_TASK REQUIREMENTS:_ Line by line, set down the records exactly as they appear below.

[Records from a data source]
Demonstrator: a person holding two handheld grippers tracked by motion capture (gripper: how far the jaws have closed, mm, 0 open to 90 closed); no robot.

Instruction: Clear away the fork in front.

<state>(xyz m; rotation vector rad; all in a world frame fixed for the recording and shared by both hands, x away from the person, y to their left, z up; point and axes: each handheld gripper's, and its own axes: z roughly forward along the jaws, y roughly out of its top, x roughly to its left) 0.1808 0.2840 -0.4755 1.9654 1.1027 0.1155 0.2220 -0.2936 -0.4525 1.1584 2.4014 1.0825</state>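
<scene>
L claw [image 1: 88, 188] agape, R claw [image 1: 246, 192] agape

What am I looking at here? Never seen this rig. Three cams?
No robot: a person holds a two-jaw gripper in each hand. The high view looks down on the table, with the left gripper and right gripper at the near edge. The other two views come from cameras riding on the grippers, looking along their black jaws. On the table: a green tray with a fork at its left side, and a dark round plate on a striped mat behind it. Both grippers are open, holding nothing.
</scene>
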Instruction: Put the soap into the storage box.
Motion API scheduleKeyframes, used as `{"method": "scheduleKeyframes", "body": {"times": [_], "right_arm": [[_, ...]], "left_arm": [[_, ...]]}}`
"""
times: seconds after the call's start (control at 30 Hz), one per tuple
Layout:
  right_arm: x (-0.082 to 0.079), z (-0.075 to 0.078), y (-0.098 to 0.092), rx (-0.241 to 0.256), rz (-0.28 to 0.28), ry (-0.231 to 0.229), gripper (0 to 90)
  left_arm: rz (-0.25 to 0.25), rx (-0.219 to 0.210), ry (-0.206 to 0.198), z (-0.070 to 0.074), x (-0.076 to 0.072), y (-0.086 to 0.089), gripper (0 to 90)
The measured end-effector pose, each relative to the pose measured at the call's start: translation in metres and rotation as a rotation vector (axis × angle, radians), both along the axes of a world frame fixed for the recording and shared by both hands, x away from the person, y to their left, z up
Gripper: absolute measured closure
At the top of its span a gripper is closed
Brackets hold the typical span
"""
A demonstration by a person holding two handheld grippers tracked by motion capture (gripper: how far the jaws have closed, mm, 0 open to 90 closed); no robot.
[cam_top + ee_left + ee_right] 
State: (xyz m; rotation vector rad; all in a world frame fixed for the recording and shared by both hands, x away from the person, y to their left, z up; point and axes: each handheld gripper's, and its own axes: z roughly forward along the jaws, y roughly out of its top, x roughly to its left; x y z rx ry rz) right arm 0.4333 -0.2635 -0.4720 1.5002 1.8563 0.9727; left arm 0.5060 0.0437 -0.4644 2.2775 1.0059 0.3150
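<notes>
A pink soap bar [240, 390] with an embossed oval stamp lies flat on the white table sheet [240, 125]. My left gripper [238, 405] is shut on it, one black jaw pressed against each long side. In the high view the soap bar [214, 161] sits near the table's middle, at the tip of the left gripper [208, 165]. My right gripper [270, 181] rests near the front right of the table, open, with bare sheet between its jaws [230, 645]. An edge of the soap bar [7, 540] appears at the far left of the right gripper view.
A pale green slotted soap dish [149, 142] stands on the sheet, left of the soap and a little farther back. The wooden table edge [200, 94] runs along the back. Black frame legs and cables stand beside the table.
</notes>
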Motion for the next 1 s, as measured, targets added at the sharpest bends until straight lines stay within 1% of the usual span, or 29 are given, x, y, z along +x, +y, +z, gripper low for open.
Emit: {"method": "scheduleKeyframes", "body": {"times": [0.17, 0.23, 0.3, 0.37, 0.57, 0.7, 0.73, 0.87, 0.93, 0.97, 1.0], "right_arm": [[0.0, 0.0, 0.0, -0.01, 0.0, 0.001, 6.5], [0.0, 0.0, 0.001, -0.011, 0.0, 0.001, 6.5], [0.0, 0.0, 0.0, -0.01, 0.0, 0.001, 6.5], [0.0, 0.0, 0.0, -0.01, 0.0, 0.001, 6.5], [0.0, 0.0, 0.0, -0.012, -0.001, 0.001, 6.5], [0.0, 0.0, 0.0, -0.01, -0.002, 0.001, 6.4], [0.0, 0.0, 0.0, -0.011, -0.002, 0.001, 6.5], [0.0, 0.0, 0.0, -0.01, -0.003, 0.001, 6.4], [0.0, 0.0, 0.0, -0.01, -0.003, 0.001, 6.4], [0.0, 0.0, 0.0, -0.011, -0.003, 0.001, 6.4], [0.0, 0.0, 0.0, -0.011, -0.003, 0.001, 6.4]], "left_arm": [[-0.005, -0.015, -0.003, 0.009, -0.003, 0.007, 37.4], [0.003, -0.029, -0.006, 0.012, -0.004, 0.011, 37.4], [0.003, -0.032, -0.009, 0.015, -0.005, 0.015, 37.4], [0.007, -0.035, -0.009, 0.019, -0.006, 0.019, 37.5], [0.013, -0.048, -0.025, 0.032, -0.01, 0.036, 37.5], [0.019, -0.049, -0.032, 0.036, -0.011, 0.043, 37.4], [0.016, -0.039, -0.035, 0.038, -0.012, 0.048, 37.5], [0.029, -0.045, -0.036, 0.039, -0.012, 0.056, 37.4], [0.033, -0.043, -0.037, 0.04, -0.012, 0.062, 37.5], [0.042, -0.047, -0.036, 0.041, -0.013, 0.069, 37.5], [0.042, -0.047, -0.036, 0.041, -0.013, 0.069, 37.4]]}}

_ANSWER TO THIS EXERCISE:_
Demonstrator: a person holding two handheld grippers tracked by motion capture (gripper: how far the jaws have closed, mm, 0 open to 90 closed); no robot.

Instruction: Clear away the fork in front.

<state>(xyz m; rotation vector rad; all in a world frame fixed for the recording and shared by both hands, x away from the person, y to their left, z up; point and axes: each handheld gripper's, and its own axes: z roughly forward along the jaws, y roughly out of its top, x roughly to its left) 0.1808 0.2840 -0.4755 1.9654 1.1027 0.1155 0.2220 -0.2936 -0.4525 1.1584 2.4014 1.0825</state>
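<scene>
L claw [image 1: 88, 188] agape, R claw [image 1: 246, 192] agape

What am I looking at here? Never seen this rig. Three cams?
No robot: a person holds a two-jaw gripper in each hand. The high view looks down on the table, with the left gripper and right gripper at the near edge. The other two views come from cameras riding on the grippers, looking along their black jaws. On the table: a green tray with a fork at its left side, and a dark round plate on a striped mat behind it. Both grippers are open, holding nothing.
</scene>
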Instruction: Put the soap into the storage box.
Motion API scheduleKeyframes, used as `{"method": "scheduleKeyframes", "body": {"times": [_], "right_arm": [[_, ...]], "left_arm": [[_, ...]]}}`
"""
times: seconds after the call's start (control at 30 Hz), one per tuple
Layout:
  right_arm: x (-0.082 to 0.079), z (-0.075 to 0.078), y (-0.098 to 0.092), rx (-0.241 to 0.256), rz (-0.28 to 0.28), ry (-0.231 to 0.229), gripper (0 to 90)
  left_arm: rz (-0.25 to 0.25), rx (-0.219 to 0.210), ry (-0.206 to 0.198), z (-0.070 to 0.074), x (-0.076 to 0.072), y (-0.086 to 0.089), gripper (0 to 90)
The measured end-effector pose, each relative to the pose measured at the call's start: translation in metres and rotation as a rotation vector (axis × angle, radians), both along the axes of a world frame fixed for the recording and shared by both hands, x away from the person, y to their left, z up
Gripper: absolute measured closure
At the top of its span a gripper is closed
Brackets hold the typical span
"""
A demonstration by a person holding two handheld grippers tracked by motion capture (gripper: how far the jaws have closed, mm, 0 open to 90 closed); no robot.
[cam_top + ee_left + ee_right] 
State: (xyz m; rotation vector rad; all in a world frame fixed for the recording and shared by both hands, x away from the person, y to their left, z up; point and axes: each handheld gripper's, and its own axes: z roughly forward along the jaws, y roughly out of its top, x roughly to its left; x y z rx ry rz) right arm 0.4333 -0.2635 -0.4720 1.5002 1.8563 0.9727; left arm 0.5060 0.0437 -0.4644 2.2775 1.0059 0.3150
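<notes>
A pink soap bar [240, 390] with an embossed oval stamp lies flat on the white table sheet [240, 125]. My left gripper [238, 405] is shut on it, one black jaw pressed against each long side. In the high view the soap bar [214, 161] sits near the table's middle, at the tip of the left gripper [208, 165]. My right gripper [270, 181] rests near the front right of the table, open, with bare sheet between its jaws [230, 645]. An edge of the soap bar [7, 540] appears at the far left of the right gripper view.
A pale green slotted soap dish [149, 142] stands on the sheet, left of the soap and a little farther back. The wooden table edge [200, 94] runs along the back. Black frame legs and cables stand beside the table.
</notes>
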Motion for the next 1 s, as measured, targets added at the sharpest bends until straight lines stay within 1% of the usual span, or 29 are given, x, y, z along +x, +y, +z, gripper low for open.
Emit: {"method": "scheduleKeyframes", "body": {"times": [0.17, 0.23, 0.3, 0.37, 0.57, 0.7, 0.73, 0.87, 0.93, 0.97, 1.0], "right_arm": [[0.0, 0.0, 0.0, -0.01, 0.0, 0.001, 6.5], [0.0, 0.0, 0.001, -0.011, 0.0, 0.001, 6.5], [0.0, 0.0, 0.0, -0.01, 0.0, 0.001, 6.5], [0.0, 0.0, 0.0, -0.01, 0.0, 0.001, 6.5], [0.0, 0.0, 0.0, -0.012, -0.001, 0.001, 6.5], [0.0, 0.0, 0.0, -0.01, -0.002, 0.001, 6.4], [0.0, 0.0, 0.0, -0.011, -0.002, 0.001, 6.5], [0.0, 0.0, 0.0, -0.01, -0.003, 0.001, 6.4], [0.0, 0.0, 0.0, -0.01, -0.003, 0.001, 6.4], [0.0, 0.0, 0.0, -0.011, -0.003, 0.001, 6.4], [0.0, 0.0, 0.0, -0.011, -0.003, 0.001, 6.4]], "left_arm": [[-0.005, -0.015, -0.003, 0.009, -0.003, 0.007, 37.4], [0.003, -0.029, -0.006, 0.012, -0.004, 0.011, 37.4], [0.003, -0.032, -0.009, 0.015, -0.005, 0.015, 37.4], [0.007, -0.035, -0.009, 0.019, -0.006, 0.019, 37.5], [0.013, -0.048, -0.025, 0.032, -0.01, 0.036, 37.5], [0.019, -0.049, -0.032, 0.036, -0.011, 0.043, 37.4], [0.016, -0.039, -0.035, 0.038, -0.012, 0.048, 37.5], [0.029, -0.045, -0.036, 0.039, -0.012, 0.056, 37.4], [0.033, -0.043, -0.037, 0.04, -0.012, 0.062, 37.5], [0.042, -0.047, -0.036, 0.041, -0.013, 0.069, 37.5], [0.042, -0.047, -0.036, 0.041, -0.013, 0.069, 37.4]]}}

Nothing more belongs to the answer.